Saturday, April 16, 2005

SPAIN'S DEFICITS are literally skyrocketing (emphasis mine just to point out something important after the quote):
Spain's current account deficit widened in January to EUR 4.15 billion, the Bank of Spain said.

The balance of payments on the current account is the main measure of the difference between all transaction flows into and out of a country.

The Spanish central bank said in a statement that the trade deficit had widened to EUR 4.67 billion from EUR 2.98 billion in January 2004, reflecting a strong increase in imports, up 13.1 percent on the year.

Growth in exports marked a "substantial slowdown" meanwhile, rising by just 1.1 percent, while the surplus in services widened to EUR 1.43 billion from 1.29 billion.

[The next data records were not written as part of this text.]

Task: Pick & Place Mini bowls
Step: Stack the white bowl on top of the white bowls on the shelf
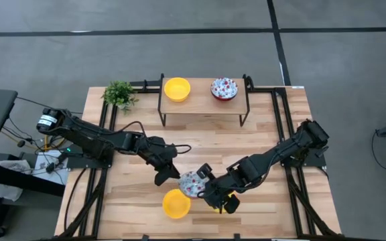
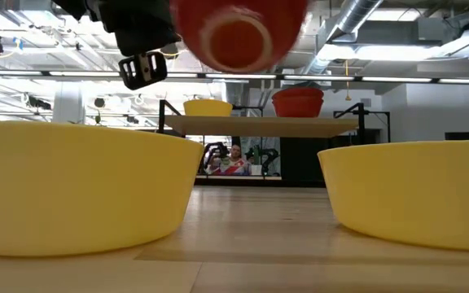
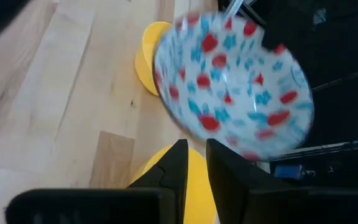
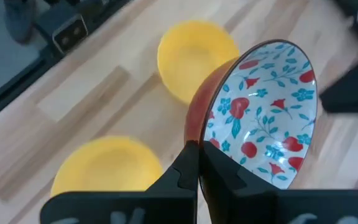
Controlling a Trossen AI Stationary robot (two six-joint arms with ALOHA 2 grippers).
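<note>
Bench: pale wooden planks inside a black frame; it stands on a grey floor crossed by dark lines
Room: the low view looks into a hall with ceiling ducts and strip lights; a person sits far off behind the bench, too small to tell more
Shelf: a small raised wooden shelf on black legs at the far middle; it carries a yellow bowl on the left and a floral bowl on the right
Plant: a small green plant at the far left corner, just beside the shelf
Right hand: near the middle front; pinched shut on the rim of the held floral bowl, which is red outside, tilted on edge and lifted off the bench
Left hand: just left of the held bowl; fingers narrow, nearly together, holding nothing
Near bowls: a second yellow bowl lies on the bench just under the held one; the right wrist view shows two yellow bowls there, and the low view has them large in front, blocking much of the bench
</note>
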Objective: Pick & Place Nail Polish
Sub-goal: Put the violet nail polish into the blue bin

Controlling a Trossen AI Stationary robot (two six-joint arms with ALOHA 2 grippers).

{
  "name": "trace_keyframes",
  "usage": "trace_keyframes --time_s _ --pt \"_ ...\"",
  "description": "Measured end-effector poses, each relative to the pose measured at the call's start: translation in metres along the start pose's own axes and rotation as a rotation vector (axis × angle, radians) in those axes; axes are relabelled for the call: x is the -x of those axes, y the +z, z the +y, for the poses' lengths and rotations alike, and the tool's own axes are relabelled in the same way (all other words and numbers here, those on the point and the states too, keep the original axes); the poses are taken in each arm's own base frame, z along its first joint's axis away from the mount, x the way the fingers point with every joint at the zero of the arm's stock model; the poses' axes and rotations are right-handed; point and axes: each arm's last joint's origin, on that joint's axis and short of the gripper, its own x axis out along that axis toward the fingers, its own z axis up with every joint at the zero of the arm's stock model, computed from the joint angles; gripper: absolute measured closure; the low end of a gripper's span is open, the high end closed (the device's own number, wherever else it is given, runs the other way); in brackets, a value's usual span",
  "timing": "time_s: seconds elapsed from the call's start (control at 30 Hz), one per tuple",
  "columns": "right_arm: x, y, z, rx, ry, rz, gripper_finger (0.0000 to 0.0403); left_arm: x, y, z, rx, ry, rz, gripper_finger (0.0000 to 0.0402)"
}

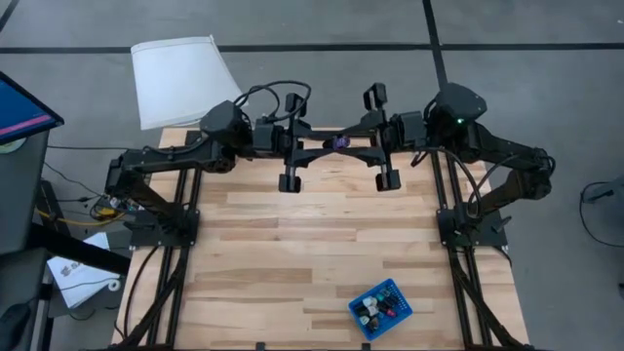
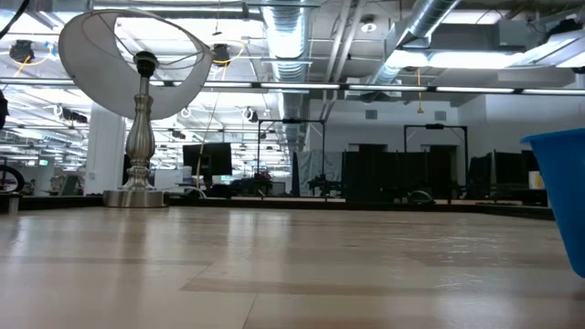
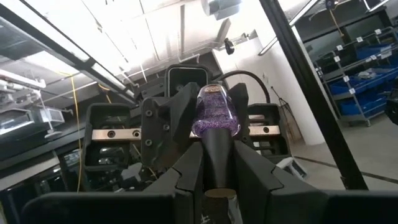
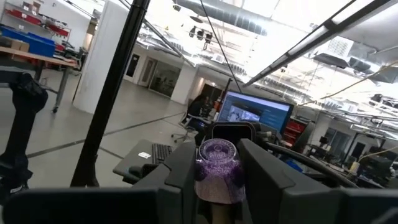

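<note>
Pincers meet in mid-air over the far edge of the desk point(image 1: 322, 244), nose to nose, with one purple nail polish bottle point(image 1: 340, 141) between them. From above I see the left pincer point(image 1: 322, 144) reaching in from its side and the right pincer point(image 1: 359, 142) from the other, both arms stretched level along the back of the desk and lifted clear of the wood.

On my left wrist feed, the left pincer's fingers point(image 3: 186, 180) are drawn close together around the bottle's dark cap point(image 3: 217, 155), which tapers toward the camera. The glittery purple body point(image 3: 215, 112) stands out beyond the fingertips. So the left pincer is clamped on the bottle by its cap.

The right pincer's fingers show on either side of that purple body, close against it. On my right wrist feed I see the rounded glass end of the bottle point(image 4: 217, 163) sitting between the two dark fingers point(image 4: 180, 171), which lie right beside it on both sides. I cannot tell whether they are pressing on the glass or only flanking it.

Near the front edge of the desk, toward the right arm's side, sits a small blue tray point(image 1: 381, 308) with several tiny bottles point(image 1: 370, 307) inside. It lies well apart from both pincers. A white lampshade point(image 1: 183, 78) stands at the far left corner. In the low view neither arm appears, only the lamp point(image 2: 139, 110) and the blue tray's wall point(image 2: 562, 192) at the edge.
</note>
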Motion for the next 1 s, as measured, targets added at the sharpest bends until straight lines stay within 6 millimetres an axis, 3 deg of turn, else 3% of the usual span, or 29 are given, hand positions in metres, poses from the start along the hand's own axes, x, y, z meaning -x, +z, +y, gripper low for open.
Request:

The surplus in tourism remained virtually unchanged at EUR 1.59 billion, compared with EUR 1.58 billion a year earlier.
What's conspicuosly absent from this report is previous data on the current account deficit. You know, to compare and all that.

Well, according to this link in Spanish, the current account deficit January this year is a whopping 413.6% bigger. Even worse, the aggregated current account and capital deficits rose from €633 million in Jan 04 to a stratospheric €3.7 billion!

No wonder EFE -a government-run news agency where the report comes from- wanted to hide that!